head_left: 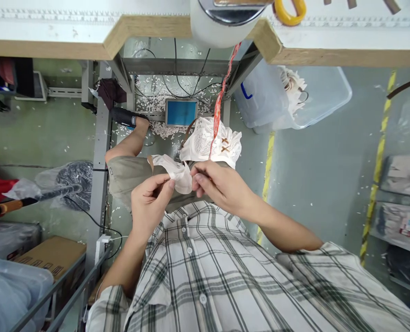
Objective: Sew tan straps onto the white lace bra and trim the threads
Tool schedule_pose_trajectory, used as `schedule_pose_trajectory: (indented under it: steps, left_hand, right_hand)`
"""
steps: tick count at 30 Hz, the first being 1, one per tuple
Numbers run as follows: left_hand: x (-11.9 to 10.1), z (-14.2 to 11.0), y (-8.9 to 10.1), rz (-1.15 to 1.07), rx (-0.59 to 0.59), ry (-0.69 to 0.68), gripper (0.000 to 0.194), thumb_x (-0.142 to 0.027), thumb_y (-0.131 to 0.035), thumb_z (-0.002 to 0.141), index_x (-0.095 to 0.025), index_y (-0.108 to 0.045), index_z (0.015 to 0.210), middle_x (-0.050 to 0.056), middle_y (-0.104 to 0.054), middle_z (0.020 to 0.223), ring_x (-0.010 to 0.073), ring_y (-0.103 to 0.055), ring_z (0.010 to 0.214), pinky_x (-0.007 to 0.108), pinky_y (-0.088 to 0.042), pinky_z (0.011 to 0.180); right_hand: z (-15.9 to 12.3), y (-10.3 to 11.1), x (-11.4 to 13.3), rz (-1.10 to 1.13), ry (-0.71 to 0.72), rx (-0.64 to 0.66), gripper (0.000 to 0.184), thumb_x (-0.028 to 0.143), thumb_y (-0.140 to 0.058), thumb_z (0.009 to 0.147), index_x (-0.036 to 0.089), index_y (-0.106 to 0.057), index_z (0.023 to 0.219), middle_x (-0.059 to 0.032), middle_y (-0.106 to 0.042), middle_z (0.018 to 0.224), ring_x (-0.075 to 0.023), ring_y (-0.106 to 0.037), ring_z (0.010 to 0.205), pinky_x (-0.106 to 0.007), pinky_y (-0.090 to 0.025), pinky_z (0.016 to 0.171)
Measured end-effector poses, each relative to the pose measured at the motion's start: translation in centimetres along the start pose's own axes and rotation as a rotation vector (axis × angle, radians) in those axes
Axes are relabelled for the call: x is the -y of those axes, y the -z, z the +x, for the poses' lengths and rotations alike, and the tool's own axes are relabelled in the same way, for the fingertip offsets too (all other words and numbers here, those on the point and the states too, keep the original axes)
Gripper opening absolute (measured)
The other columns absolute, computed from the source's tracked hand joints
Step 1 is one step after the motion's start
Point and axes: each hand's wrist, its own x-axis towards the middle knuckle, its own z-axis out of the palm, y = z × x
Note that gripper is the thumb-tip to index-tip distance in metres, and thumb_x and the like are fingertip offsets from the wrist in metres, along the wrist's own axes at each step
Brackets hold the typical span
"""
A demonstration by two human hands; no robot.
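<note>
A white lace bra (205, 140) with small brown bows and a brown strap lies across my lap. My left hand (151, 200) pinches the edge of its thin white side band (180, 177) between thumb and finger. Close against the other side of that band is my right hand (217, 184), its fingers curled closed. A red-and-white cord (219, 106) hangs from the table edge down to my right hand. Whatever sits inside the right fingers is mostly hidden, with only a small dark part showing.
Above my lap is a white table with a wooden edge (315, 56), bearing yellow scissor handles (290, 11) and a white round container (222, 27). A clear plastic bin (322, 99) with white pieces stands at right. Scraps litter the floor around a blue-topped pedal (181, 113).
</note>
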Motion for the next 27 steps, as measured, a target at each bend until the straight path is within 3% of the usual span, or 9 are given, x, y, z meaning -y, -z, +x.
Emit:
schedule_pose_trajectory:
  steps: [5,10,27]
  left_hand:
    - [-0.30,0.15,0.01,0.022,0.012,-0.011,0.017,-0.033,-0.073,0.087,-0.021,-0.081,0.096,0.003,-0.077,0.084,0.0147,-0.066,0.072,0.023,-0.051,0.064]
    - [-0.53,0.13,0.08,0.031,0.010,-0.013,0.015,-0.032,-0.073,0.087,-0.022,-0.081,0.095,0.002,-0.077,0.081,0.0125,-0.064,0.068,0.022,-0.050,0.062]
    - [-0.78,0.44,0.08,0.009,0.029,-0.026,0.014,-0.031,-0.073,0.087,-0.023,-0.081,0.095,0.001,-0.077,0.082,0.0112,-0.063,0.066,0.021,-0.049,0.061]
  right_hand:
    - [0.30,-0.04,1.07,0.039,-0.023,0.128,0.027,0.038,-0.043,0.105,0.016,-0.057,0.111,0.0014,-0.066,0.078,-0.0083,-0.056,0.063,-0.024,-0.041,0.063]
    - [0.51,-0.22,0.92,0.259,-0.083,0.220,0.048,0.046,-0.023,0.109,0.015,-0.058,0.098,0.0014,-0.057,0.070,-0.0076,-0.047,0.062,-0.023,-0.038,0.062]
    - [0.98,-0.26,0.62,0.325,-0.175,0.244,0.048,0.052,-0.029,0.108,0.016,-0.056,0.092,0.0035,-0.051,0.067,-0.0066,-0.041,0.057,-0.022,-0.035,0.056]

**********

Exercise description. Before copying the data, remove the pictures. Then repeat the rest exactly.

Output.
head_left: 
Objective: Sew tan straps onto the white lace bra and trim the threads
Tool schedule_pose_trajectory, used as `schedule_pose_trajectory: (indented under it: steps, left_hand, right_hand)`
"""
steps: tick count at 30 Hz, the first being 1, one per tuple
Numbers run as follows: left_hand: x (-11.9 to 10.1), z (-14.2 to 11.0), y (-8.9 to 10.1), rz (-1.15 to 1.07), rx (-0.59 to 0.59), ry (-0.69 to 0.68), gripper (0.000 to 0.194), thumb_x (-0.142 to 0.027), thumb_y (-0.131 to 0.035), thumb_z (-0.002 to 0.141), index_x (-0.095 to 0.025), index_y (-0.108 to 0.045), index_z (0.015 to 0.210), middle_x (-0.050 to 0.056), middle_y (-0.104 to 0.054), middle_z (0.020 to 0.223), ring_x (-0.010 to 0.073), ring_y (-0.103 to 0.055), ring_z (0.010 to 0.214), pinky_x (-0.007 to 0.108), pinky_y (-0.088 to 0.042), pinky_z (0.011 to 0.180); right_hand: z (-15.9 to 12.3), y (-10.3 to 11.1), x (-11.4 to 13.3), rz (-1.10 to 1.13), ry (-0.71 to 0.72), rx (-0.64 to 0.66), gripper (0.000 to 0.184), thumb_x (-0.028 to 0.143), thumb_y (-0.140 to 0.058), thumb_z (0.009 to 0.147), index_x (-0.036 to 0.089), index_y (-0.106 to 0.057), index_z (0.023 to 0.219), middle_x (-0.059 to 0.032), middle_y (-0.106 to 0.042), middle_z (0.018 to 0.224), ring_x (-0.075 to 0.023), ring_y (-0.106 to 0.037), ring_z (0.010 to 0.205), pinky_x (-0.106 to 0.007), pinky_y (-0.090 to 0.025), pinky_z (0.016 to 0.171)
Measured end-effector poses, each relative to the pose measured at the motion's start: translation in centimetres along the start pose's own axes and rotation as a rotation vector (axis × angle, radians) in those axes
Axes are relabelled for the call: x is the -y of those axes, y the -z, z the +x, for the poses' lengths and rotations alike, and the tool's own axes are relabelled in the same way, for the fingertip offsets too (all other words and numbers here, those on the point and the states too, keep the original axes)
Gripper opening absolute (measured)
The other columns absolute, computed from the source's tracked hand joints
Step 1 is one step after the motion's start
Point and axes: each hand's wrist, its own x-axis towards the middle knuckle, its own z-axis out of the palm, y = z × x
Note that gripper is the thumb-tip to index-tip distance in metres, and thumb_x and the like are fingertip offsets from the wrist in metres, along the wrist's own axes at each step
Brackets hold the typical span
"""
A demonstration by two human hands; no robot.
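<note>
A white lace bra (205, 140) with small brown bows and a brown strap lies across my lap. My left hand (151, 200) pinches the edge of its thin white side band (180, 177) between thumb and finger. Close against the other side of that band is my right hand (217, 184), its fingers curled closed. A red-and-white cord (219, 106) hangs from the table edge down to my right hand. Whatever sits inside the right fingers is mostly hidden, with only a small dark part showing.
Above my lap is a white table with a wooden edge (315, 56), bearing yellow scissor handles (290, 11) and a white round container (222, 27). A clear plastic bin (322, 99) with white pieces stands at right. Scraps litter the floor around a blue-topped pedal (181, 113).
</note>
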Motion for the next 27 steps, as measured, a target at each bend until the straight path is within 3% of the usual span, or 9 are given, x, y, z meaning -y, -z, +x.
Emit:
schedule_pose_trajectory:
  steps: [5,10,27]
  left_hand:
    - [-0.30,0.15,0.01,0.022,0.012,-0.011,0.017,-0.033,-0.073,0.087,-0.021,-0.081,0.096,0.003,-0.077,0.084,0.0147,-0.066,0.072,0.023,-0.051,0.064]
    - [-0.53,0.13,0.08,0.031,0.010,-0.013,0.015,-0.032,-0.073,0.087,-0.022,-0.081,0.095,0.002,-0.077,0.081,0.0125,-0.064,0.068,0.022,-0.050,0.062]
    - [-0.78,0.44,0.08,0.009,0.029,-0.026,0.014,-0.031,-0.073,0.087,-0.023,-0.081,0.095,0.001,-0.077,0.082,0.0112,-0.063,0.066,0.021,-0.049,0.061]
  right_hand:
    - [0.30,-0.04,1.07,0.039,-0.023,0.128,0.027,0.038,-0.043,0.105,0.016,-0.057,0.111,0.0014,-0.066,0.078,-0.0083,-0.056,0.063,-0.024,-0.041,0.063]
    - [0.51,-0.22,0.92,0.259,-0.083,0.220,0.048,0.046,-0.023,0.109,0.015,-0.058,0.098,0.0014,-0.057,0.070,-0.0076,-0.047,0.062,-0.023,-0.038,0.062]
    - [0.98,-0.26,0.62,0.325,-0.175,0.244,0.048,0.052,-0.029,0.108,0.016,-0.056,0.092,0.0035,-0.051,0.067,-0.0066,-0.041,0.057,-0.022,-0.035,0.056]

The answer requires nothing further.